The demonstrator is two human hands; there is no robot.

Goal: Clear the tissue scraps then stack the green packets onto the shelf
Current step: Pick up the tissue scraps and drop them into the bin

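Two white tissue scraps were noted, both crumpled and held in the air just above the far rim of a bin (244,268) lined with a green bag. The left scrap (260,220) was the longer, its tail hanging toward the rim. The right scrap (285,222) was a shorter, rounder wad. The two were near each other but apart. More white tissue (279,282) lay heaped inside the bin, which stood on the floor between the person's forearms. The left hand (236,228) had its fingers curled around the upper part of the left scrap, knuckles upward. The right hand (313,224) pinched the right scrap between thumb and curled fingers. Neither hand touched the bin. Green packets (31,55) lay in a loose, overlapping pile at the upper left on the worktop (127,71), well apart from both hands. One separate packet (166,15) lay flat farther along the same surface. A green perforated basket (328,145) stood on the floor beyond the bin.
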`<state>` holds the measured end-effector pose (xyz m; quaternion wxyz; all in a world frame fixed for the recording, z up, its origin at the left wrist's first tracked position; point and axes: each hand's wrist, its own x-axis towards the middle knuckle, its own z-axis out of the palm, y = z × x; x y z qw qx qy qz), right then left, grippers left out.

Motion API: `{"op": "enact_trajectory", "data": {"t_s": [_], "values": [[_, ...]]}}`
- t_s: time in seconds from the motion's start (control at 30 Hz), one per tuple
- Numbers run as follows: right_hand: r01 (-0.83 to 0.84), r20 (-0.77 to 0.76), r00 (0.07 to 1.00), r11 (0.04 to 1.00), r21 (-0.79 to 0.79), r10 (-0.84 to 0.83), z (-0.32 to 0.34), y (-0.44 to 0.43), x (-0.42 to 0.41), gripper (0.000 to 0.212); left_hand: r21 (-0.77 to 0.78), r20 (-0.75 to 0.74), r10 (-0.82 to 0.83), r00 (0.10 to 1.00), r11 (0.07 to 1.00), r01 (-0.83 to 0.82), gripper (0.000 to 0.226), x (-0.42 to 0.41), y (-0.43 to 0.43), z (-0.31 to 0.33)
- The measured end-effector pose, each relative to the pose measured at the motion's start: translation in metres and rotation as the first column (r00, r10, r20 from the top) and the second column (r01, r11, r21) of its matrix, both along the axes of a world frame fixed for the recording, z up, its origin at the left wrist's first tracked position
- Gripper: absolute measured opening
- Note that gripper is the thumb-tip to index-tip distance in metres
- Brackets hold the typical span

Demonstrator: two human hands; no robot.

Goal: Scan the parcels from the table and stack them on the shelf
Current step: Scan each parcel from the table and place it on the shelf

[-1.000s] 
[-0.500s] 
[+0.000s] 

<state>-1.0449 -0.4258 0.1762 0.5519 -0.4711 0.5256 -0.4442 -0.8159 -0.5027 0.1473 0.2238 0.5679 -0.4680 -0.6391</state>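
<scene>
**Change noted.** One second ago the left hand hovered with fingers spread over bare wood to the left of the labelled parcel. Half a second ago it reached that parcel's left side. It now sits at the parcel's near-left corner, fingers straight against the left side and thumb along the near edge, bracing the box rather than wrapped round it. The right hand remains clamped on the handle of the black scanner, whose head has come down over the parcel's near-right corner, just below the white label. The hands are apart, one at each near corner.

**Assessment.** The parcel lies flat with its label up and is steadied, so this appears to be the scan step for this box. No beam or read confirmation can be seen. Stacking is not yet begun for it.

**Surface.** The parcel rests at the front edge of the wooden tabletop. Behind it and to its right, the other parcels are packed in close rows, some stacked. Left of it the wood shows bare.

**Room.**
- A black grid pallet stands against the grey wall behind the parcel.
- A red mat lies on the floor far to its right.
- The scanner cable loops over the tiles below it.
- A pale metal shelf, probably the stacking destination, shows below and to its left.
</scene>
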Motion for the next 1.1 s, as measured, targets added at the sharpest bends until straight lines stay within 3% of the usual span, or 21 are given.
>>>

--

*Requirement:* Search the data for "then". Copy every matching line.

*Solution for this exercise:*
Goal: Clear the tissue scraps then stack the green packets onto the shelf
`<state>` holds the measured end-effector pose (xyz m; quaternion wxyz; all in a world frame fixed for the recording, z up, its origin at the left wrist's first tracked position; point and axes: each hand's wrist, its own x-axis towards the middle knuckle, its own z-axis out of the palm, y = z × x; x y z qw qx qy qz), right then left, grippers left out.

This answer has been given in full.